The FDA intends to exercise enforcement discretion for applicable premarket review requirements and quality system requirements but enforce other applicable regulatory requirements, including registration, listing, and adverse event reporting, for low-risk LDTs (Class I devices), LDTs for rare diseases, and LDTs for unmet needs (meaning no FDA-approved or cleared equivalent device is available).

In addition, the FDA will continue to use enforcement discretion for LDTs used solely for forensic (law enforcement) purposes and for LDTs used in CLIA-certified, high-complexity histocompatibility laboratories for transplantation. For these tests, FDA does not intend to enforce applicable registration and listing (nor is FDA requesting notification), adverse event reporting, premarket review, or quality system requirements.

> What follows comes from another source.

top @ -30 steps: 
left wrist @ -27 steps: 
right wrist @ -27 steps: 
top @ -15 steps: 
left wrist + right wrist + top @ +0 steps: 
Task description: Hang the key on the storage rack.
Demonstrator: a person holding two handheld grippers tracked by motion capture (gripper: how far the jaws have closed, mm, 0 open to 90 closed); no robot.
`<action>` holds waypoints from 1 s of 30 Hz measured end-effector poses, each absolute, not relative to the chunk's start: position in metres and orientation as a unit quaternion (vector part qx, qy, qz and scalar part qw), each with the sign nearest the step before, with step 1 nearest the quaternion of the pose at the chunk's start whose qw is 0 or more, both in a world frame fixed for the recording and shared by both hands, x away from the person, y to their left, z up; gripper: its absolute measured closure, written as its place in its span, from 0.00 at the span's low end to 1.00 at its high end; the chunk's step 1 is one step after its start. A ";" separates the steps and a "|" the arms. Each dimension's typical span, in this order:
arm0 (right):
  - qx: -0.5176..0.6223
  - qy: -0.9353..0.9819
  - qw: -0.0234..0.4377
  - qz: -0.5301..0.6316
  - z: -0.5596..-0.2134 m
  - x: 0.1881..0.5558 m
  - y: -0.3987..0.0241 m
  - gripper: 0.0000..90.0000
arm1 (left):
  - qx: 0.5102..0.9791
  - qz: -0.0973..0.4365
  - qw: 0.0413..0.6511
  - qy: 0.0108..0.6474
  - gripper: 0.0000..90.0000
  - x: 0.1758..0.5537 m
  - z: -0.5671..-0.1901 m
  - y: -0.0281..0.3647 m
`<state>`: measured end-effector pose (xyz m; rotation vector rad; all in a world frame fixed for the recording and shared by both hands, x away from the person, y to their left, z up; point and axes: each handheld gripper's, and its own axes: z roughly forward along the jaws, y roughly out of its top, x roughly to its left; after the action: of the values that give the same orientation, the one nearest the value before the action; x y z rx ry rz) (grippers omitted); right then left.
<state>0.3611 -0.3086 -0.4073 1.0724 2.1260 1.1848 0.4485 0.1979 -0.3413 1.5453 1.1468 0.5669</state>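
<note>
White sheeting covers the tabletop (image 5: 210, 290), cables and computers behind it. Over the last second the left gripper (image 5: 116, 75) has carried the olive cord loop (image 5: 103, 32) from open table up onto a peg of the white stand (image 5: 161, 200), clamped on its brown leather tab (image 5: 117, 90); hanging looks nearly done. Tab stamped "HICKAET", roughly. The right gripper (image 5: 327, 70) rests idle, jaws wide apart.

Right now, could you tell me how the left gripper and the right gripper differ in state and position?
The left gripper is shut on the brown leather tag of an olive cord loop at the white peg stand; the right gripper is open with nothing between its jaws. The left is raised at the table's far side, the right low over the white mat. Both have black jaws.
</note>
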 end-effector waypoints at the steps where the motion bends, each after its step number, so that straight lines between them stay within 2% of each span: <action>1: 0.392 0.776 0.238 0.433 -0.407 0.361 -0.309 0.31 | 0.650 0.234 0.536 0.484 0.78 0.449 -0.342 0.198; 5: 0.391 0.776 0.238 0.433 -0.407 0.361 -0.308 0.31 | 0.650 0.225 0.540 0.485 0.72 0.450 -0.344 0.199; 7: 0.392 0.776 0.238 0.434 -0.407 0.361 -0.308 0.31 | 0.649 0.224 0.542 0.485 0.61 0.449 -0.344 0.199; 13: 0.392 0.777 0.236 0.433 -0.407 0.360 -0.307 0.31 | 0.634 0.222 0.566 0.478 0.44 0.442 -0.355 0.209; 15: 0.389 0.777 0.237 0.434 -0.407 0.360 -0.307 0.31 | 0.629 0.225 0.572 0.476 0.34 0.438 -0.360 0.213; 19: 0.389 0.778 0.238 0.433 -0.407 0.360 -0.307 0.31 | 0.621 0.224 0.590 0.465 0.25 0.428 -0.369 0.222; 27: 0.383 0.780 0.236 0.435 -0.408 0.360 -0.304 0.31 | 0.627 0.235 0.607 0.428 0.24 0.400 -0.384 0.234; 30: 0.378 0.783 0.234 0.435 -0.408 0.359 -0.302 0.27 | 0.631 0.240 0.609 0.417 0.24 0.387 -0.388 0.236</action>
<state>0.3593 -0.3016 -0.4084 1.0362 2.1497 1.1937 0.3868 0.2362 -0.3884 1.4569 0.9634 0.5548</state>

The FDA also says it will continue to exercise enforcement discretion with respect to premarket review requirements for “traditional LDTs, which are those IVD devices that reflect the types of LDTs available when FDA began its policy of generally exercising enforcement discretion over LDTs in 1976.” In considering whether to exercise enforcement discretion for traditional LDTs, the FDA intends to consider the following factors:

  1. Whether the device meets the definition of LDT in the guidance (a device designed, manufactured, and used by a single laboratory);
  2. Whether the LDT is both manufactured and used by a health care facility laboratory (such as one located in a hospital or clinic) for a patient that is being diagnosed and/or treated at that same facility or within the facility’s health care system;
  3. Whether the LDT is composed of only legally marketed components and instruments (e.g., analyte-specific reagents, general purpose reagents, and various classified instruments); and
  4. Whether the LDT is interpreted by qualified laboratory professionals, without the use of automated instrumentation or software for interpretation.

The FDA will officially publish its draft guidance around the end of September.

Takeaway: Industry groups are still analyzing the likely impact of the FDA’s proposal to regulate lab-developed tests.